Hillary Clinton, during the 2016 presidential campaign, explaining why in 2013 she accepted $675,000 from Goldman Sachs for three behind-closed-doors speeches to mostly Goldman Sachs executives.

At least Clinton was not lying, which in context of the year-round, nation-wide blizzard of lies we now endure, is worth something.  But...somehow she interpreted Anderson Cooper’s question, “But did you have to be paid $675,000?” to mean, “How exactly was the figure $675,000 determined?”  The question was meant to probe why Clinton was taking such large bundles of cash from a bank implicated in the financial crisis of 2007-2008, and the so-called Great Recession of 2008-?; a bank that was bailed out by taxpayers; a bank that for its misdeeds paid a wrist-slapping $550M to settle a lawsuit filed by the Securities and Exchange Commission; a bank that unlike ordinary Americans came out richer than ever from the financial crisis it helped to create.  

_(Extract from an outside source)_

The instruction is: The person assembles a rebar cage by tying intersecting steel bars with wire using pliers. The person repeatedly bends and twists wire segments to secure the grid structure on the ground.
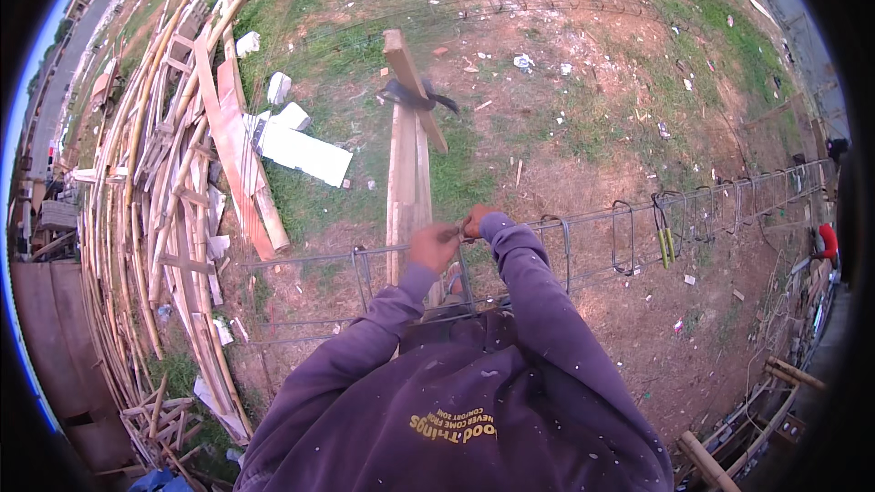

No, Clinton was not lying, but expressing that inopportune, bizarre cluelessness that has partly characterized her long political career.  Of course, some heard in the words, That’s what they offered, the humble supplicant’s acceptance of whatever terms the Master offers, and that is not what they wanted in the presidential candidate of the party that claimed to represent the interests of regular Americans (a party that, however, never publicly discussed its subservient relationship to the wealthy interests rumored to own not only both major political parties, but the country itself.)  Could a presidential candidate who in that context uttered the words, That’s what they offered, possibly fight the good fight on behalf of regular Americans?  The answer--nearly four decades after Professional Democrats tacitly surrendered to the Reagan phenomenon--their loss of vitality suddenly apparent in that moment--remains, unequivocally, NO!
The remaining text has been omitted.